╔══
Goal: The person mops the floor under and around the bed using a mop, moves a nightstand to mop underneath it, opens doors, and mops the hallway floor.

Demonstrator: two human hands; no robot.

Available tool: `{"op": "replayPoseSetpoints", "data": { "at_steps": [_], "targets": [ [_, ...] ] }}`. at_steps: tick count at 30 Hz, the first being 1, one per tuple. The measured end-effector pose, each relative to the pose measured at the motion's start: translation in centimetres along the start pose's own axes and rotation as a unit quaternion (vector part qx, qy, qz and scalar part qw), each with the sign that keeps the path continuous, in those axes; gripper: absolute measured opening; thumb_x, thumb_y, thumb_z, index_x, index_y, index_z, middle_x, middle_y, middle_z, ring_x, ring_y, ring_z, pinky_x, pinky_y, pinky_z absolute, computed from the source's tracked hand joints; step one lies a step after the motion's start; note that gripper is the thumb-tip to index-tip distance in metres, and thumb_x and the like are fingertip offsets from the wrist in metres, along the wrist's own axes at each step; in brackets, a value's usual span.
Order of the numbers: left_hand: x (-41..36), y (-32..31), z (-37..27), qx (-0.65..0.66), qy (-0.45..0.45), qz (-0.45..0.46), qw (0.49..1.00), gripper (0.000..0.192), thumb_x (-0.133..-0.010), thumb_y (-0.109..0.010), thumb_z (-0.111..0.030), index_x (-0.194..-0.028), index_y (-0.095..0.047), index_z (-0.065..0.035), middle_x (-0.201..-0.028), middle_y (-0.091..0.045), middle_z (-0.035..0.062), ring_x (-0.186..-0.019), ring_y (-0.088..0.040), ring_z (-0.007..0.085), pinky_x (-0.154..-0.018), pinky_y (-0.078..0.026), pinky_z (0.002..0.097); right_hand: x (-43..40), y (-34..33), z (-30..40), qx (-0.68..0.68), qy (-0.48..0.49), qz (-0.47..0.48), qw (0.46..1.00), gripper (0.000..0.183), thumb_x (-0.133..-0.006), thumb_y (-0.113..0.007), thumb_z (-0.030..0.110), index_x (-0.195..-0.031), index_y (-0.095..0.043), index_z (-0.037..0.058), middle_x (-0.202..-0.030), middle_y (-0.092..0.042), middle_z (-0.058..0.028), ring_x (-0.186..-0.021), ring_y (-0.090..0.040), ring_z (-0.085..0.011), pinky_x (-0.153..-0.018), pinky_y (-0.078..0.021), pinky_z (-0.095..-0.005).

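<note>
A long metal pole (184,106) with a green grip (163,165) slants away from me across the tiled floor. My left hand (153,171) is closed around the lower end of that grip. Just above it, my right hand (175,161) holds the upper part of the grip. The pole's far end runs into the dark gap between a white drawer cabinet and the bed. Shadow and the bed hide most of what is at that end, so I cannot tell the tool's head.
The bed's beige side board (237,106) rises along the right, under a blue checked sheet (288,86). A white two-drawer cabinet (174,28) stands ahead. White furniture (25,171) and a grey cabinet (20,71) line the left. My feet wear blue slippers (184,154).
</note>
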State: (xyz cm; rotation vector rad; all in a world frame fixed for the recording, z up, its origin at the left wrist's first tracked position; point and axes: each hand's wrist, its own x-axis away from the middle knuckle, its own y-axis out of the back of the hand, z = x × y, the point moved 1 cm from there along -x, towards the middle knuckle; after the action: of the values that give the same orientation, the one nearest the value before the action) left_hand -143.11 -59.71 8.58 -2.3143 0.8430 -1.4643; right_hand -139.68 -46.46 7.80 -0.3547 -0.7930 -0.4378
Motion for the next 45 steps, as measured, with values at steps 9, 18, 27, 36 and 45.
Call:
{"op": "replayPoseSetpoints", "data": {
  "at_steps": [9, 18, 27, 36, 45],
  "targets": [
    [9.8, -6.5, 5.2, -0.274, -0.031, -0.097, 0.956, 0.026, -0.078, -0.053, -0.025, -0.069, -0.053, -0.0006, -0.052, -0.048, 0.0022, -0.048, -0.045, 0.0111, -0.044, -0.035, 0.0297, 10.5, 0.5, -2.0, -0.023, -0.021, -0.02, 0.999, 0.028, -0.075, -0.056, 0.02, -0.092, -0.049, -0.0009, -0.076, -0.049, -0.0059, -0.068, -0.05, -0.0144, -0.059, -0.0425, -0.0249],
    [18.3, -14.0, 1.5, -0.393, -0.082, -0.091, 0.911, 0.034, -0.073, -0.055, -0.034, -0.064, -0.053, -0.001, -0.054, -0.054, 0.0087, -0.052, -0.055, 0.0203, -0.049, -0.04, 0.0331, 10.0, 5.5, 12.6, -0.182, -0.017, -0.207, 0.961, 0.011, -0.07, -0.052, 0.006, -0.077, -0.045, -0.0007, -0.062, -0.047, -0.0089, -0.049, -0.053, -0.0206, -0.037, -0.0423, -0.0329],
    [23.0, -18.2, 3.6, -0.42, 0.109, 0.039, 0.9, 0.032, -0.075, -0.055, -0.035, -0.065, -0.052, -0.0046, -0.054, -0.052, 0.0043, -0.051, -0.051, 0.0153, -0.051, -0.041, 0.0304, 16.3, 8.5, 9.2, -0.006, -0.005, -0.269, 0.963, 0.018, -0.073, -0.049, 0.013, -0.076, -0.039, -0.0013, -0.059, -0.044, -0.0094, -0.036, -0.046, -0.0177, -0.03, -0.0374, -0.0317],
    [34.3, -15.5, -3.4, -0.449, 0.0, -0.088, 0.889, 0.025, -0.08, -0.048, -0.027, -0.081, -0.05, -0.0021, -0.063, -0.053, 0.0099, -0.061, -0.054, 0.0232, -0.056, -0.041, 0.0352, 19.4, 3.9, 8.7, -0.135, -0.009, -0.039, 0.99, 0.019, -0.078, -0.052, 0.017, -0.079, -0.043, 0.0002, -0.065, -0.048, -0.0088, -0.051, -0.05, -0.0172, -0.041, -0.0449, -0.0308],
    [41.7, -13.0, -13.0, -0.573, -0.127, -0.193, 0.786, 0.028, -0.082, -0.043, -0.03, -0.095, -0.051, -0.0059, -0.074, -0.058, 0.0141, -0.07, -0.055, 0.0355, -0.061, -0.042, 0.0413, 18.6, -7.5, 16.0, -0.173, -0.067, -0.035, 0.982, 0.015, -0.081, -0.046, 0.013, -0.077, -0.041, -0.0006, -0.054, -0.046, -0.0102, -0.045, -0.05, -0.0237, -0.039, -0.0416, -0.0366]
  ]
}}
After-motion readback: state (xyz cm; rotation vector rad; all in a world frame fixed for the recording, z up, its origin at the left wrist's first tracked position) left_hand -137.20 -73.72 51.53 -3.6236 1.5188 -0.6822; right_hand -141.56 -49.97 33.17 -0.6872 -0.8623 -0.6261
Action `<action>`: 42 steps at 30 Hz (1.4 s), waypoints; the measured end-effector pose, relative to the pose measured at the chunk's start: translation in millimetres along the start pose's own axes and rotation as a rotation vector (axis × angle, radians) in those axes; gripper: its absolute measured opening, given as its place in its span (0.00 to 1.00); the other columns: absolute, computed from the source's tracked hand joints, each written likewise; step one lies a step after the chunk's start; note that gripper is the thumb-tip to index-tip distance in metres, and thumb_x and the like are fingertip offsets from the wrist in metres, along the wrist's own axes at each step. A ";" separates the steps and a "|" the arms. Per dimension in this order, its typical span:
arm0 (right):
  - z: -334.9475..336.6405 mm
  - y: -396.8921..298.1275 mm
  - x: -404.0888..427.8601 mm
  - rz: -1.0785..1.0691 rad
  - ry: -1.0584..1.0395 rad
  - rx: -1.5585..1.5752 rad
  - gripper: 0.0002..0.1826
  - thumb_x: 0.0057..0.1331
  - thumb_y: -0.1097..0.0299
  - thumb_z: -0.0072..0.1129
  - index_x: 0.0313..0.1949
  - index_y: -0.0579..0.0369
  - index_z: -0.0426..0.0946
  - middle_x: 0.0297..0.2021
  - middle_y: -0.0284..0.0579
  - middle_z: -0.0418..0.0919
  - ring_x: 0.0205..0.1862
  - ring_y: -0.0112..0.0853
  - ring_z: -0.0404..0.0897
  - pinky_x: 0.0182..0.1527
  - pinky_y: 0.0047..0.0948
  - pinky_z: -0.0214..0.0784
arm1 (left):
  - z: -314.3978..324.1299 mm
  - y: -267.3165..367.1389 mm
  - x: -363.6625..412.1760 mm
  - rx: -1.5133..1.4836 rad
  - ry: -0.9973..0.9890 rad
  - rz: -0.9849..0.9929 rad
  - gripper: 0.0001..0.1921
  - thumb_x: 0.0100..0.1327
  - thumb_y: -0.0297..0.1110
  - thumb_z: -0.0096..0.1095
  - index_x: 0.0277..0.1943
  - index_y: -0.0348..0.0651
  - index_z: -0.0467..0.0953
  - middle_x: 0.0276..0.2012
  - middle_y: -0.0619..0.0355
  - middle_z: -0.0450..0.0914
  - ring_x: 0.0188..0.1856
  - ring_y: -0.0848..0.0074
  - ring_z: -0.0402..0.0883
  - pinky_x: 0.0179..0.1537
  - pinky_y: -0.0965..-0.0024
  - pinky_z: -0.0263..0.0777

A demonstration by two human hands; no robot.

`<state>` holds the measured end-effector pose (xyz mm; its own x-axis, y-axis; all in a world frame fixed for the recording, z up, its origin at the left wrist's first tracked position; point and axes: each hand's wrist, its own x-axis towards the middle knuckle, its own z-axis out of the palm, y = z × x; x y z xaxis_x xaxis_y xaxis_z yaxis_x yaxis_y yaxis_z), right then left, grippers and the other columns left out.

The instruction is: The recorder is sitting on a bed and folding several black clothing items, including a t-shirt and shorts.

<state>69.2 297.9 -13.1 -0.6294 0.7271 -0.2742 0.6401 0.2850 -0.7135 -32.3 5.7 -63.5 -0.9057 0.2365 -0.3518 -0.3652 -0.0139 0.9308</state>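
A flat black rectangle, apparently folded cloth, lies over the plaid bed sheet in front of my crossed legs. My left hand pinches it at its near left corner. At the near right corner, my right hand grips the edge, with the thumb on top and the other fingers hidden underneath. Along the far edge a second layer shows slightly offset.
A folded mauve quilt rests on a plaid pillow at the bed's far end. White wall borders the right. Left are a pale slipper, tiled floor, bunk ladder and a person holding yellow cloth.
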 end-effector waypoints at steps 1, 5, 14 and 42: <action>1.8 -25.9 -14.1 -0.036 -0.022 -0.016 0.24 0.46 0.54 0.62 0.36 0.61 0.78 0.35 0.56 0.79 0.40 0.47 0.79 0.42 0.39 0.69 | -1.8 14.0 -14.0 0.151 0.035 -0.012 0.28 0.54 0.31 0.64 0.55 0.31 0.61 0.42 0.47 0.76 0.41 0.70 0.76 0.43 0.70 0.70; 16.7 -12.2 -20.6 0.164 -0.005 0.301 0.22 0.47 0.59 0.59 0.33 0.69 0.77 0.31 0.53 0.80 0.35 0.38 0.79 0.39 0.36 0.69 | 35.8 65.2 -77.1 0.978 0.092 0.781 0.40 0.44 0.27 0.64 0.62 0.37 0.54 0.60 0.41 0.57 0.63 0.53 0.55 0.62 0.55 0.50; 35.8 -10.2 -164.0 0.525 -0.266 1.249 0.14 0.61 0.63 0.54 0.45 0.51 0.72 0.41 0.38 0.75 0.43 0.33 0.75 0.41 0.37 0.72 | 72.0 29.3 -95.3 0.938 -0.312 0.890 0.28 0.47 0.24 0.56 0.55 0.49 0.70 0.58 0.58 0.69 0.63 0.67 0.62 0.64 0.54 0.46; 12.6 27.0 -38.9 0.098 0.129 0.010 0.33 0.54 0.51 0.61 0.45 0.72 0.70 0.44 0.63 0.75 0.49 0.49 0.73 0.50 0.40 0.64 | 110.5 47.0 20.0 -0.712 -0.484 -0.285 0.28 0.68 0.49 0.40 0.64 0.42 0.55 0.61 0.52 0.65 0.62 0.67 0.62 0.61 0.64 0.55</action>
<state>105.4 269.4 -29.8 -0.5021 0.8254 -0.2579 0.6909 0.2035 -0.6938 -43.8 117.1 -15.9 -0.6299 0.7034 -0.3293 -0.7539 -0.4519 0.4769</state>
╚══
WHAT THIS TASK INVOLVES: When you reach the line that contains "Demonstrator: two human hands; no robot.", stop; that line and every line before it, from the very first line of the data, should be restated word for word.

ANSWER SECTION:
Goal: The person mops the floor under and around the bed using a mop, moves a nightstand to mop underneath it, opens doors, and mops the hallway floor.

Demonstrator: two human hands; no robot.

No more is needed for this exercise.